First, why isn’t compressing the whole database blindly such a good idea? Well, to give you an extreme example, if you have a heavily used table T with 10 pages in a database with millions of pages, there is no benefit in compressing T. Even if SQL Server could compress 10 pages to 1 page, you hardly made a dent in the size of the database, but you did add some CPU overhead instead. In a real-life workload, the choices are not this obvious, but this example shows that you must look before you compress. Our recommendation is this: Before you compress an object (for example, a table index or a partition), look at its size, usage, and estimated compression savings by using the sp_estimate_data_compression_savings stored procedure.

Let us look at each of these in some detail:

•    If the size of the object is much smaller than the overall size of the database, it does not buy you much.

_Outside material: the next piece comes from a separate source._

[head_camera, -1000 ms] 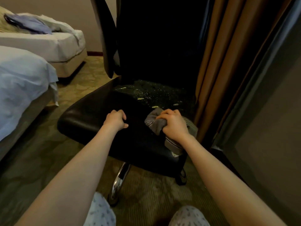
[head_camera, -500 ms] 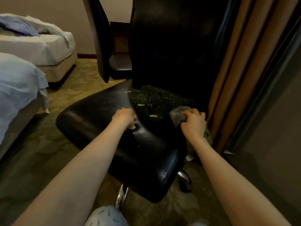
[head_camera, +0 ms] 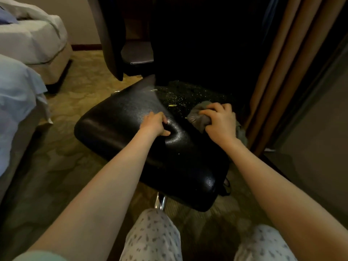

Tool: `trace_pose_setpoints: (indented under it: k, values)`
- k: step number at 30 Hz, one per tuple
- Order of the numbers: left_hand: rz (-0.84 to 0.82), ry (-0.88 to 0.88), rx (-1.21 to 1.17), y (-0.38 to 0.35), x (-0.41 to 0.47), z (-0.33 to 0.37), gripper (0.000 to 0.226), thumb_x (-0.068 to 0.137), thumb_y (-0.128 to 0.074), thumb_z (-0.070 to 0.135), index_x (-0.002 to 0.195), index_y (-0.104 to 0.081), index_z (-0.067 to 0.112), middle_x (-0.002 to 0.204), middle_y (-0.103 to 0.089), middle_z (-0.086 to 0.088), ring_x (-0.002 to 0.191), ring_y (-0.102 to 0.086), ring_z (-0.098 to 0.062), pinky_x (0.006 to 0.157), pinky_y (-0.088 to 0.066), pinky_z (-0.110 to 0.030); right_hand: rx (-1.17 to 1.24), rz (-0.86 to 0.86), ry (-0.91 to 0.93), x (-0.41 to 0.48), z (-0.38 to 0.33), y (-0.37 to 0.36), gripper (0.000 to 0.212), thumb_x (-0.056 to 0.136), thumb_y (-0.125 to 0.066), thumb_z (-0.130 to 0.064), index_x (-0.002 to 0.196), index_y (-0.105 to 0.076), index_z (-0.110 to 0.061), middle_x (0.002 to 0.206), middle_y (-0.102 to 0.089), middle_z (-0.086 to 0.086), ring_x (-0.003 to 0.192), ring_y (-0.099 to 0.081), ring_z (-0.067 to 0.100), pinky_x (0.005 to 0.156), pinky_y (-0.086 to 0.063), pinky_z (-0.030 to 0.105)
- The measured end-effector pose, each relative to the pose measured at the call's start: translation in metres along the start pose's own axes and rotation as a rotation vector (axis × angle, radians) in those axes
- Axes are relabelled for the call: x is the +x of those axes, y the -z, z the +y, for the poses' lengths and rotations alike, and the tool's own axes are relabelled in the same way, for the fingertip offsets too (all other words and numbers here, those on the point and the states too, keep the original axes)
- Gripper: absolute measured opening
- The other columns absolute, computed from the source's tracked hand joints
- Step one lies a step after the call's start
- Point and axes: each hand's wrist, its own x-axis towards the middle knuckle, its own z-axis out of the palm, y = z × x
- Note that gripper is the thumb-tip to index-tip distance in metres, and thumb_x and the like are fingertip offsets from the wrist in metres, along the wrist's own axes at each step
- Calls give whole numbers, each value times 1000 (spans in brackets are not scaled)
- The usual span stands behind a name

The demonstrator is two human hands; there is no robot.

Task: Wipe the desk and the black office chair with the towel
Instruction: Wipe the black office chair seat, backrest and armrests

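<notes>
The black office chair (head_camera: 120, 119) fills the middle of the view, its glossy seat turned toward me and its tall backrest dark behind. Pale crumbs speckle the rear part of the seat. My right hand (head_camera: 219, 122) is closed on a bunched grey towel (head_camera: 197, 117) and presses it on the seat's right rear. My left hand (head_camera: 155, 124) is fisted and pushes into the seat cushion, denting it, with nothing held.
Two beds with white sheets (head_camera: 32, 42) stand at the left. Brown curtains (head_camera: 278, 63) hang right of the chair, with a dark panel (head_camera: 320, 119) beyond. A desk leg and low shelf (head_camera: 137, 53) sit behind the chair. Patterned carpet (head_camera: 56, 166) covers the floor. My knees (head_camera: 152, 236) are at the bottom.
The seat has swung so its front corner points toward me. My right hand has slid the towel back and rightward on the seat. My left hand stays pressed on the cushion.
</notes>
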Motion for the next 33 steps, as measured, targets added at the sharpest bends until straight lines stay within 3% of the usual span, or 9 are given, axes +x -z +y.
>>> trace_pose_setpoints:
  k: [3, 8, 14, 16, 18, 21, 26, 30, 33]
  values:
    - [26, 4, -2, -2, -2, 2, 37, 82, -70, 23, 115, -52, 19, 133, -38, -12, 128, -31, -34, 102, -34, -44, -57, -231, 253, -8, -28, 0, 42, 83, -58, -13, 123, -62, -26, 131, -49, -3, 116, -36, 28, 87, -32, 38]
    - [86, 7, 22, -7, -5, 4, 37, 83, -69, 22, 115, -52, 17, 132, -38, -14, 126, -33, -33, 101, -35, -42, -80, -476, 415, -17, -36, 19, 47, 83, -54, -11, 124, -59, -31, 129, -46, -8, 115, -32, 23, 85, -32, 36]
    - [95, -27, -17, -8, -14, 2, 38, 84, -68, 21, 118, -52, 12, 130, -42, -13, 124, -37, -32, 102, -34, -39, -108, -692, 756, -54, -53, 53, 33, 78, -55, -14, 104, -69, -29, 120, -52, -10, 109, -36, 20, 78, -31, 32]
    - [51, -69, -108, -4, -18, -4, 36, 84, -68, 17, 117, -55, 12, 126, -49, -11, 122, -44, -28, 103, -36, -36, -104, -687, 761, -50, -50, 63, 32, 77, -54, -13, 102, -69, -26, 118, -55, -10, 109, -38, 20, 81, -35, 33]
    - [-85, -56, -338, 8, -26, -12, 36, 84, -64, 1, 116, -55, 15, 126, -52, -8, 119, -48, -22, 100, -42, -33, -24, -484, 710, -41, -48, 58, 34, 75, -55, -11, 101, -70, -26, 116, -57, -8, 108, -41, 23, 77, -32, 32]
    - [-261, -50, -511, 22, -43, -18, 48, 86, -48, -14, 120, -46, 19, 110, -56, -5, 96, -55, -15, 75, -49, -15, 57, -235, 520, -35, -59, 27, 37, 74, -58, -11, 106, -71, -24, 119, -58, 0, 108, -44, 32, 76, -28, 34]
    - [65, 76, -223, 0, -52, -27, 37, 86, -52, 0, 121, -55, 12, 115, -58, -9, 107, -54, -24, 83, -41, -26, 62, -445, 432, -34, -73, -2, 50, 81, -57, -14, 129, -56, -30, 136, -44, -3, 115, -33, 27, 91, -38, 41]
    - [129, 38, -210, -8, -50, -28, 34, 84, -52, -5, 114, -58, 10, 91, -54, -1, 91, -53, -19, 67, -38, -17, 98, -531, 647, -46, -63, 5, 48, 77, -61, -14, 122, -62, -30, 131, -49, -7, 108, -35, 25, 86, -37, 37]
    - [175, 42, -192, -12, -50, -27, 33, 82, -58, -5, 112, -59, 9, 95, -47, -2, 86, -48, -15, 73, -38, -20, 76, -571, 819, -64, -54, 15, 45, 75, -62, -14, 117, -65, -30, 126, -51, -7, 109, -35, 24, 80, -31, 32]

•    If the object is used heavily both for DML and SELECT operations, you will incur additional CPU overhead that can impact your workload, especially if it makes it CPU bound. You can use sys.dm_db_index _operational_stats to find the usage pattern of objects to identify which tables, indexes, and partitions are being hit the most.

•    The compression savings are schema-dependent and data-dependent, and in fact, for some objects, the size after compression can be larger than before, or the space savings can be insignificant.

If you have a partitioned table where data in some partitions is accessed infrequently, you may want to compress those partitions and associated indexes with page compression. This is a common scenario with partitioned tables where older partitions are referenced infrequently. For example, you might have a table in which sales data is partitioned by quarters across many years. Commonly the queries are run on the current quarter; data from other quarters is not referenced as frequently. So when the current quarter ends, you can change the compression setting for that quarter’s partition.

For more information about data compression, see the SQL Server Storage Engine Blog (http://blogs.msdn.com/sqlserverstorageengine/archive/tags/Data+Compression/default.aspx) and SQL Server 2008 Books Online.

4.    Upgrading the I/O Subsystem: If you have confirmed that SQL Server is configured correctly and examined the query plans and you are still experiencing I/O bottlenecks, the last option left is to upgrade your I/O subsystem to increase I/O bandwidth:

•    Add more physical drives to the current disk arrays and/or replace your current disks with faster drives. This helps to boost both read and write access times. But don't add more drives to the array than your I/O controller can support.

•    Add faster or additional I/O controllers. Consider adding more cache (if possible) to your current controllers.